Benard Brooks A, Lalgudi Chinmay K, Ilerten Ilayda, Wang Ruohan, Gentles Andrew J
Department of Pathology, Stanford University, Stanford, CA, 94035, USA.
Department of Biochemistry, Stanford University, Stanford, CA, 94035, USA.
bioRxiv. 2025 Aug 28:2025.08.22.671849. doi: 10.1101/2025.08.22.671849.
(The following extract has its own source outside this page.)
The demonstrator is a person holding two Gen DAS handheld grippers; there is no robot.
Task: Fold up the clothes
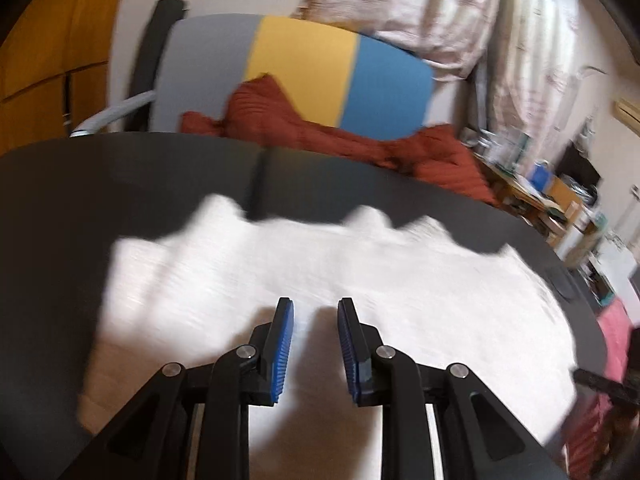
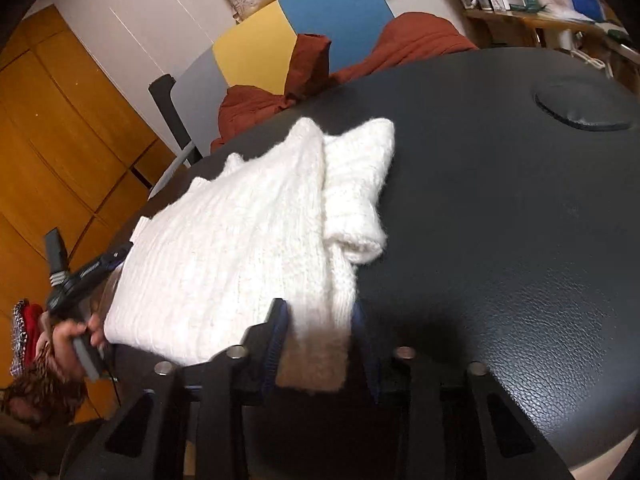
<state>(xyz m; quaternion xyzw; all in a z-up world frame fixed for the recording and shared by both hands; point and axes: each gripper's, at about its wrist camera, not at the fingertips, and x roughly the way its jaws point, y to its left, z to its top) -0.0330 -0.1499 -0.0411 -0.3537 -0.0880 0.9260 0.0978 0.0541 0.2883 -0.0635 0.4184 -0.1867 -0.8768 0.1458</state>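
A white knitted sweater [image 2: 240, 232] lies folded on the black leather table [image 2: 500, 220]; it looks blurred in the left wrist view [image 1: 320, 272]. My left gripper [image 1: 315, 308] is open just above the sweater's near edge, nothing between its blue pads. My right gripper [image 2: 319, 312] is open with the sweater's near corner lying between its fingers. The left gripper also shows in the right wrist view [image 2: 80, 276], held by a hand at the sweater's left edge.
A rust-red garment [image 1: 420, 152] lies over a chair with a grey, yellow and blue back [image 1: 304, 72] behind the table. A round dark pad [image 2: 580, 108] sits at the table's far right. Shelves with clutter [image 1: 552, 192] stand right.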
Gene expression can be used to define prognostic and predictive biomarkers across cancers and treatment modalities. PRECOG (https://precog.stanford.edu) is a compendium of datasets with gene expression and clinical outcomes that facilitates visualization of associations between genomic profiles and patient survival. Here, we augment the existing PRECOG with new datasets in previously poorly represented adult cancer types, as well as adding annotated pediatric and immunotherapy treated cohorts. Pediatric PRECOG comprises ~4,000 patients across 12 cancers; while the immunotherapy cohort (ICI PRECOG) contains ~4,500 patients across 20 cancer subtypes from 80 distinct datasets across 52 studies. We compute and visualize associations of gene expression with survival outcomes using Cox regression for time-to-event, or logistic regression for responder vs non-responder, across all datasets. We also estimate cell type fractions in samples via computational deconvolution using CIBERSORTx, to identify survival associations at the level of cell types. All expression data, clinical annotations, and gene and cell type survival z-scores and meta z-scores for adult, pediatric, and ICI PRECOG, are available for interactive analysis and download, along with Kaplan-Meier and boxplot visualizations. This updated resource will provide new insights into biomarkers for specific therapies, populations, and cancer types.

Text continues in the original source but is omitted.